#### [Directions]
The answer is every line of the records that holds the word "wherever", copied in full.

......

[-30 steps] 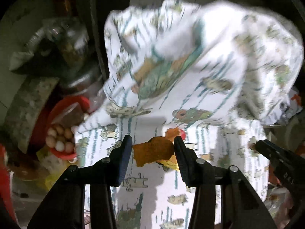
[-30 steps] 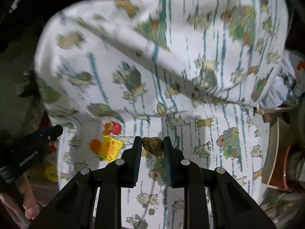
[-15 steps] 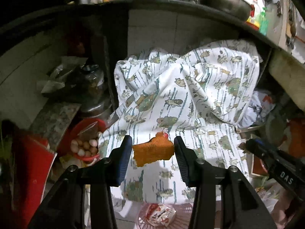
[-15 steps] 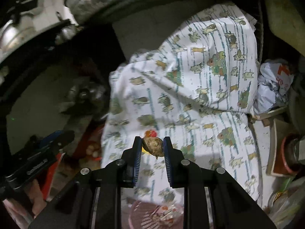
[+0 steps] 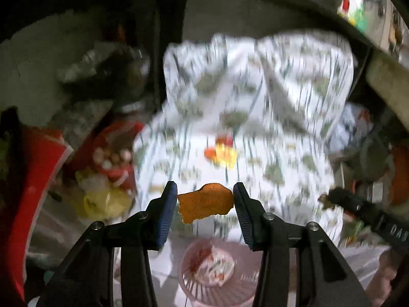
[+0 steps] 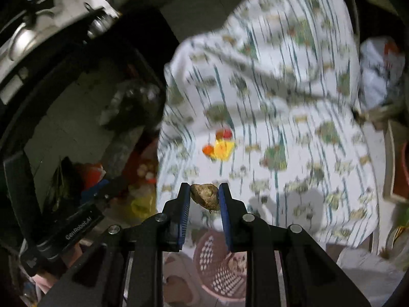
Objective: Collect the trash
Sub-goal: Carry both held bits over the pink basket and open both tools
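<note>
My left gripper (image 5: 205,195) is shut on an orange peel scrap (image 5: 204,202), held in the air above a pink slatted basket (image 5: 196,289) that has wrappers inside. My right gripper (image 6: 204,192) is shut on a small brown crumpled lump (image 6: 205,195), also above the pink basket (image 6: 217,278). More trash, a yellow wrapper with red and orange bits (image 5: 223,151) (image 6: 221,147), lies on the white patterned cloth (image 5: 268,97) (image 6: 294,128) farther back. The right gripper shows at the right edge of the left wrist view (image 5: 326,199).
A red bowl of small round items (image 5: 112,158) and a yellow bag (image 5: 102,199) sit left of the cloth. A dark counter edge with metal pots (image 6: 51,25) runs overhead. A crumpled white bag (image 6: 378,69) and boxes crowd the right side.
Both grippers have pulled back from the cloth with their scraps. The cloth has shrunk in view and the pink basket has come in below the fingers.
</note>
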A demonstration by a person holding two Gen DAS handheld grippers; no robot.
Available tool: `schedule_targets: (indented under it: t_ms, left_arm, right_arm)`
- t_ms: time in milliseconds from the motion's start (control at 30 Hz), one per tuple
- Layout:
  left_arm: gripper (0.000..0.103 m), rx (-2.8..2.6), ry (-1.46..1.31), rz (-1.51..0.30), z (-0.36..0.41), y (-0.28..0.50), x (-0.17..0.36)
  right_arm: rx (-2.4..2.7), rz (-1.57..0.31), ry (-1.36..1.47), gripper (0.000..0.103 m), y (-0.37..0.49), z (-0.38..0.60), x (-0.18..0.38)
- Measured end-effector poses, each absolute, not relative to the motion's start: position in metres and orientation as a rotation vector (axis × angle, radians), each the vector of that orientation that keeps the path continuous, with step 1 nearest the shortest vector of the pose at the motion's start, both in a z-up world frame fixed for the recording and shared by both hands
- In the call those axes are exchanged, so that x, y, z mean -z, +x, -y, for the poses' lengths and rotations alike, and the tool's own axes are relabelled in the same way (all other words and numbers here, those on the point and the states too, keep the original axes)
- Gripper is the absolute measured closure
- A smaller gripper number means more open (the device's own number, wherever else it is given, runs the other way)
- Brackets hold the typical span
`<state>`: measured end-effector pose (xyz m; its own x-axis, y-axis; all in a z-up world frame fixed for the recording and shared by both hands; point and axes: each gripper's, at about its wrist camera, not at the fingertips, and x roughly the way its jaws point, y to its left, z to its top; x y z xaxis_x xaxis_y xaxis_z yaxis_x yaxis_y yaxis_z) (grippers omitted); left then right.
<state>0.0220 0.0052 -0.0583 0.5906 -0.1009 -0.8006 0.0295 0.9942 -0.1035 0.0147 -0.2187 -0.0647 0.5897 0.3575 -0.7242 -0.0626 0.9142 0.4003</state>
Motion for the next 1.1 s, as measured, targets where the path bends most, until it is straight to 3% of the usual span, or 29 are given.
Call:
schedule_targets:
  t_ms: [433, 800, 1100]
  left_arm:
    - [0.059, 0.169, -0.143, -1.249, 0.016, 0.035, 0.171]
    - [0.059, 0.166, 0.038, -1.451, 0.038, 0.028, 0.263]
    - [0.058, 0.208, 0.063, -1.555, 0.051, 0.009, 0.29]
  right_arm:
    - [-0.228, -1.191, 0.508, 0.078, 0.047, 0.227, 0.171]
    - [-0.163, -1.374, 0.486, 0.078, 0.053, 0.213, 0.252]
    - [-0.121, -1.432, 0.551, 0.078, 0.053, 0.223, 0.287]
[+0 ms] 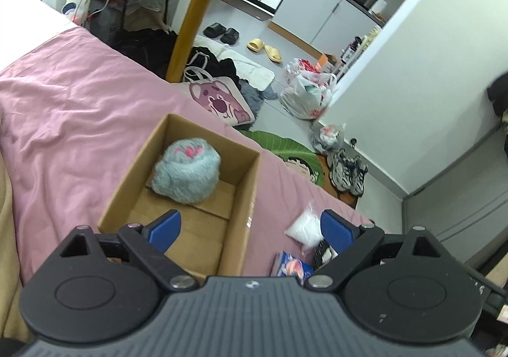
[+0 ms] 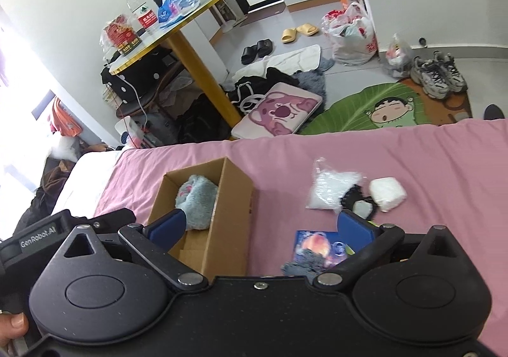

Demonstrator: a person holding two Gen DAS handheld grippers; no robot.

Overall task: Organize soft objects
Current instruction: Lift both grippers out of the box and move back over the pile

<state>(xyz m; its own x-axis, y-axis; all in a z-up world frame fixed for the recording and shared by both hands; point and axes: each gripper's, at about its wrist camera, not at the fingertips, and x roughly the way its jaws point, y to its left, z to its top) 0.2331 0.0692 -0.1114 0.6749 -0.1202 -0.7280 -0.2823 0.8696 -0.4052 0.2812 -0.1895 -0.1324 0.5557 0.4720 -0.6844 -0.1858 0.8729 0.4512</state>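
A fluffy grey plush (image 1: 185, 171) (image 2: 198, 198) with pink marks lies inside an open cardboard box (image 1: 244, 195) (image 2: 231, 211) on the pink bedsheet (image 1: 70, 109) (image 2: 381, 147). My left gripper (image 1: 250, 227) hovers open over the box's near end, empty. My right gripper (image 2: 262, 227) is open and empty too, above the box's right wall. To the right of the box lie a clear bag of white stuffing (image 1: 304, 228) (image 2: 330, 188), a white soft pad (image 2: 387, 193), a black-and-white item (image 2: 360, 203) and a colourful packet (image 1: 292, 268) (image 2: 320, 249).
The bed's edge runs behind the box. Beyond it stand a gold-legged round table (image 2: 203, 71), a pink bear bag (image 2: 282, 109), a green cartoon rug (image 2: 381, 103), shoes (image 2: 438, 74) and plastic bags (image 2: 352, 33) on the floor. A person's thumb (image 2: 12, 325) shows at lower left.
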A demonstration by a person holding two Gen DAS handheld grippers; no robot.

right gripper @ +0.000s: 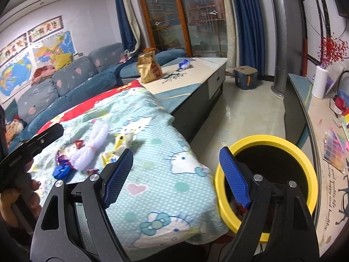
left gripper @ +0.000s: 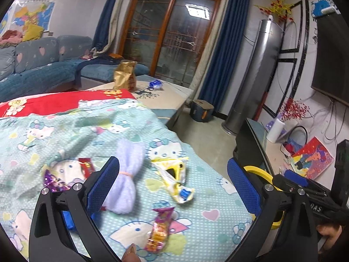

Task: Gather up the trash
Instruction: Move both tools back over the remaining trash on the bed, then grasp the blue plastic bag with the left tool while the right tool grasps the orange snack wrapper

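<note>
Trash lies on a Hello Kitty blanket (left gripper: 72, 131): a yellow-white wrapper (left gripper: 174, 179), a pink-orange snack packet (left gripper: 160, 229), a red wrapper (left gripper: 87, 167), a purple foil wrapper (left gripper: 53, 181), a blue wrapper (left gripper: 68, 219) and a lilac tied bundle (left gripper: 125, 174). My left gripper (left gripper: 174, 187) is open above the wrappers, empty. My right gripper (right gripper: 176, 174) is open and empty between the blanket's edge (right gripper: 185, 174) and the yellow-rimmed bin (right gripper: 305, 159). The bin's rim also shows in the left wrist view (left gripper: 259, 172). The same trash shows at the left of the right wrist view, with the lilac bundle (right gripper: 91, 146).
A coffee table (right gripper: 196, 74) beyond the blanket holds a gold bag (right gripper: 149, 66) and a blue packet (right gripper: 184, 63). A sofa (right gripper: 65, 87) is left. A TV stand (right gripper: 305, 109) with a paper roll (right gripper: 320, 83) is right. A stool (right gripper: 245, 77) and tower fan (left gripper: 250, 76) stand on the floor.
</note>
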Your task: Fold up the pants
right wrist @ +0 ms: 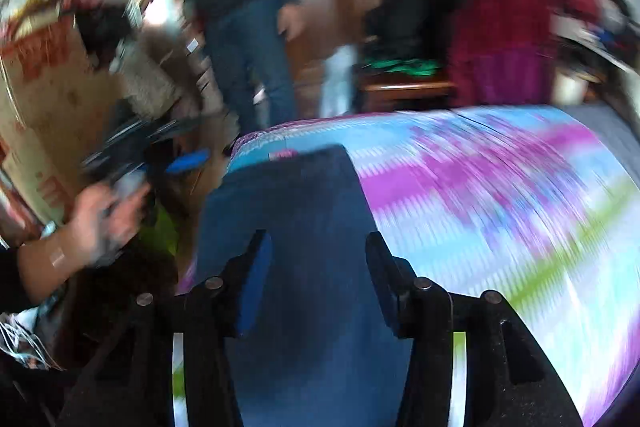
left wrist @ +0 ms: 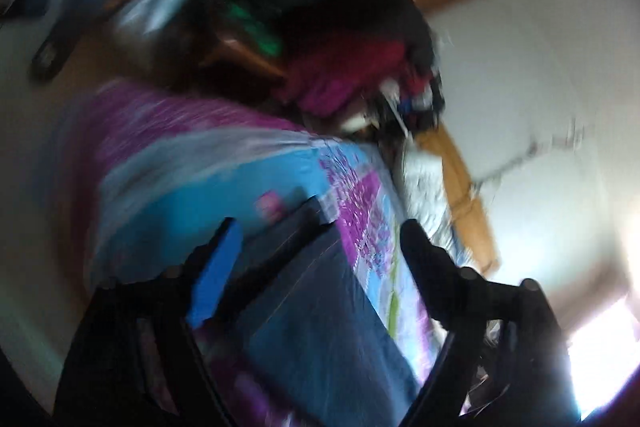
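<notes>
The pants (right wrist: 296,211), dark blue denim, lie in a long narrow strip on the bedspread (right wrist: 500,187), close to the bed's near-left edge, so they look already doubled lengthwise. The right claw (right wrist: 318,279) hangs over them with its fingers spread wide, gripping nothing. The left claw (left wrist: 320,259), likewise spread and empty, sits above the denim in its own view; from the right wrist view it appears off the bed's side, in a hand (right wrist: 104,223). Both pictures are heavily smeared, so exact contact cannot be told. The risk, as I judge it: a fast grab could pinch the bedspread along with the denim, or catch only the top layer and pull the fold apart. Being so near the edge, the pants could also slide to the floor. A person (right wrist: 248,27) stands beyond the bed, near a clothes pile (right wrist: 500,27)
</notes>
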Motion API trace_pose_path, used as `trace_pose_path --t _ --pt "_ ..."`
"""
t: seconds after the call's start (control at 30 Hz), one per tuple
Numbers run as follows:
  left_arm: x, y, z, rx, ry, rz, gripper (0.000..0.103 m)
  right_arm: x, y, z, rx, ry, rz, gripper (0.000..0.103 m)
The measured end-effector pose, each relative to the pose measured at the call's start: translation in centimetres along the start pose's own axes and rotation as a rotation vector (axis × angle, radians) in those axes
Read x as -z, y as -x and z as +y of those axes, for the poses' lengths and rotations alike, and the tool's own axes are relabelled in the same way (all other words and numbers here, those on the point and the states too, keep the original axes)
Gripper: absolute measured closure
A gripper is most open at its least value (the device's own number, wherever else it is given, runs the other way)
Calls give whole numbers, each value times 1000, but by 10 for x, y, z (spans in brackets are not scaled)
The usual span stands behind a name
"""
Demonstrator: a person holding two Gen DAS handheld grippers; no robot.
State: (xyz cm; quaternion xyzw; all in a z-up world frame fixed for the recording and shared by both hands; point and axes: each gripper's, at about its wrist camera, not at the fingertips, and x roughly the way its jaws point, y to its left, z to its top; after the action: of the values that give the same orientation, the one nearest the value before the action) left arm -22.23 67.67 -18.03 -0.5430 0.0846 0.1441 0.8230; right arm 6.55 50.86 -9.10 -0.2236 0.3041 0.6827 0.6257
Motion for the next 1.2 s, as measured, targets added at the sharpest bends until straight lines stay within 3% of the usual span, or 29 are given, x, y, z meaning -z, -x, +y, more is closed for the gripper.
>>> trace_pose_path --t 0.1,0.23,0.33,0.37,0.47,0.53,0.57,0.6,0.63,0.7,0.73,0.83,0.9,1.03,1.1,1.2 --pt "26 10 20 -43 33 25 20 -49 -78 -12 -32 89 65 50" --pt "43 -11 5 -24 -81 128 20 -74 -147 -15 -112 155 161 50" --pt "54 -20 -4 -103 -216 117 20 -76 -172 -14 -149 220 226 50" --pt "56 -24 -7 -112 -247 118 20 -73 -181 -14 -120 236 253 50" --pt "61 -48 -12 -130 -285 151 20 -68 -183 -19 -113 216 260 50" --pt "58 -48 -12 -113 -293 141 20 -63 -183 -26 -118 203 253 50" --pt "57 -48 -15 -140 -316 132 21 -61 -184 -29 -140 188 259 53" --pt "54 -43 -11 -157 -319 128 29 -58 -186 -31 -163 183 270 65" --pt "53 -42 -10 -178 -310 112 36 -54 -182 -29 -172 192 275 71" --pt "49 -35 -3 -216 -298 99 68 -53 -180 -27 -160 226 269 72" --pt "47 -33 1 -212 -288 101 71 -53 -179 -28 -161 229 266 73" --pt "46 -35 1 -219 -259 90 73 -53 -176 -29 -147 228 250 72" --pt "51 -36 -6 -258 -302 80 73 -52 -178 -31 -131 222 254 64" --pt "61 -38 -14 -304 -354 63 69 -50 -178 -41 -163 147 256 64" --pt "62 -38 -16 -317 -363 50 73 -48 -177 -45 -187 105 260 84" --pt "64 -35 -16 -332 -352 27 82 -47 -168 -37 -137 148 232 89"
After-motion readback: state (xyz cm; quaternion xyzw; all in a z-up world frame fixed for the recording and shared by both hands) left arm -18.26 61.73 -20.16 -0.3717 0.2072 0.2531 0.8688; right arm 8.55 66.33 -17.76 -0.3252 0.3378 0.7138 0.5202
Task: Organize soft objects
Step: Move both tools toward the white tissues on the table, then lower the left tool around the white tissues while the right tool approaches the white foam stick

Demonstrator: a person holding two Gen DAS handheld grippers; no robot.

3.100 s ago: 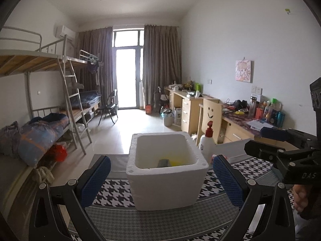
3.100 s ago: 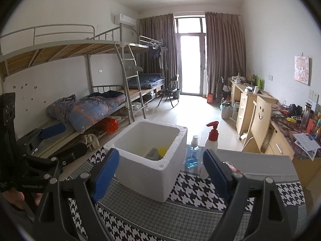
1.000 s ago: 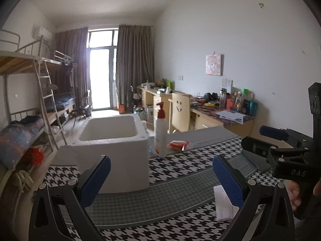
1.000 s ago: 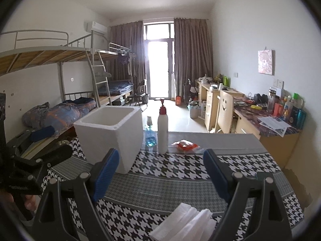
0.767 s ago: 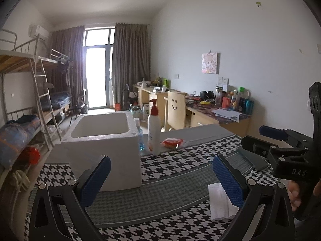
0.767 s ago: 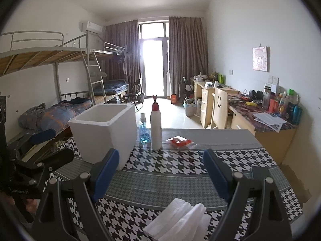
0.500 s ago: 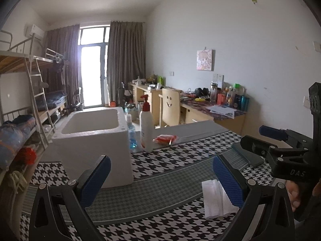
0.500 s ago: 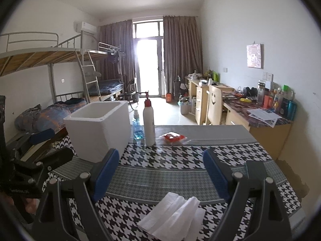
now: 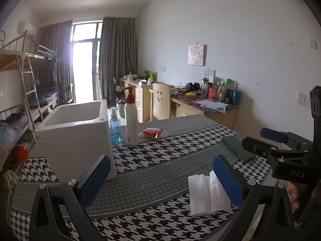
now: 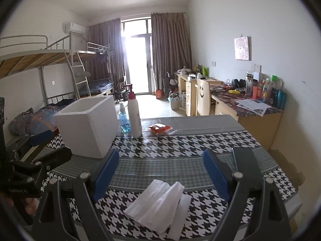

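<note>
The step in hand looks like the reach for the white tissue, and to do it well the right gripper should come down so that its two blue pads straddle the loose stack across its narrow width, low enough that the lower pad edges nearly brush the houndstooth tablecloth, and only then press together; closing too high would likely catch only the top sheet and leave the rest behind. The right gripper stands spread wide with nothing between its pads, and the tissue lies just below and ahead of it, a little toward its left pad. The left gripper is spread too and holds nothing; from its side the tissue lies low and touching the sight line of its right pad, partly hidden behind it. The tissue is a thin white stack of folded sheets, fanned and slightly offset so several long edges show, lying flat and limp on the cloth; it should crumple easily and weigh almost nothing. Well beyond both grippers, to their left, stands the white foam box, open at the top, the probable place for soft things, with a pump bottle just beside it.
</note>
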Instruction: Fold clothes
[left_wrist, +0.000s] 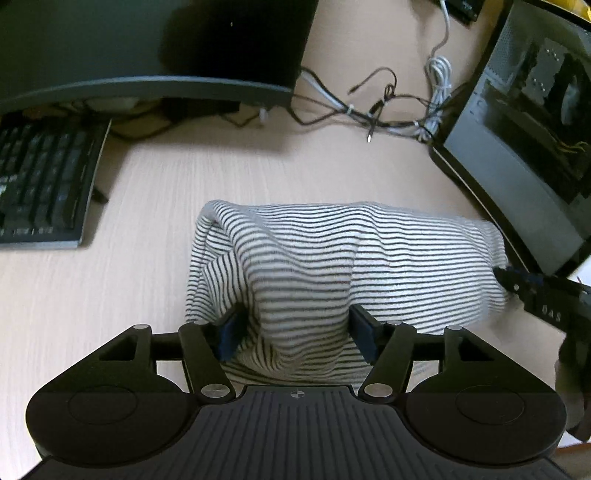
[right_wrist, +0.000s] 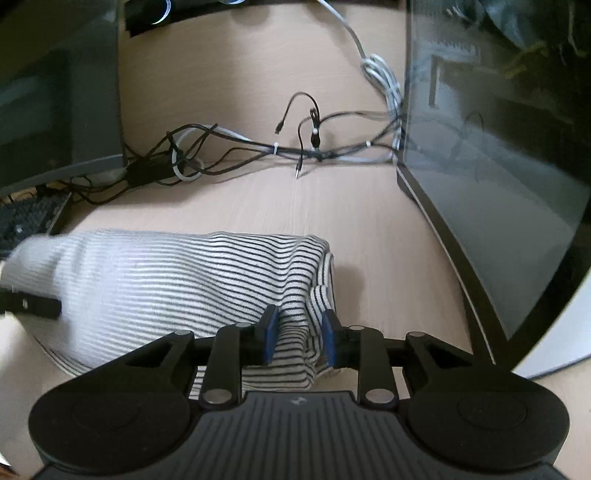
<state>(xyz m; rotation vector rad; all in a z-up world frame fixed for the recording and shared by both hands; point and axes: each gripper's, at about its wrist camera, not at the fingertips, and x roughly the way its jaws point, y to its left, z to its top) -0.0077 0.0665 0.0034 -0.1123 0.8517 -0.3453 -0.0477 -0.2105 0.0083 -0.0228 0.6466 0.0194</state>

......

#### [Result of this task]
- A smaller gripper number means more open (the device's own number, wherever else it is given, runs the other way)
A gripper is most open at its least value (the device's own number, wherever else it is given, runs the other way)

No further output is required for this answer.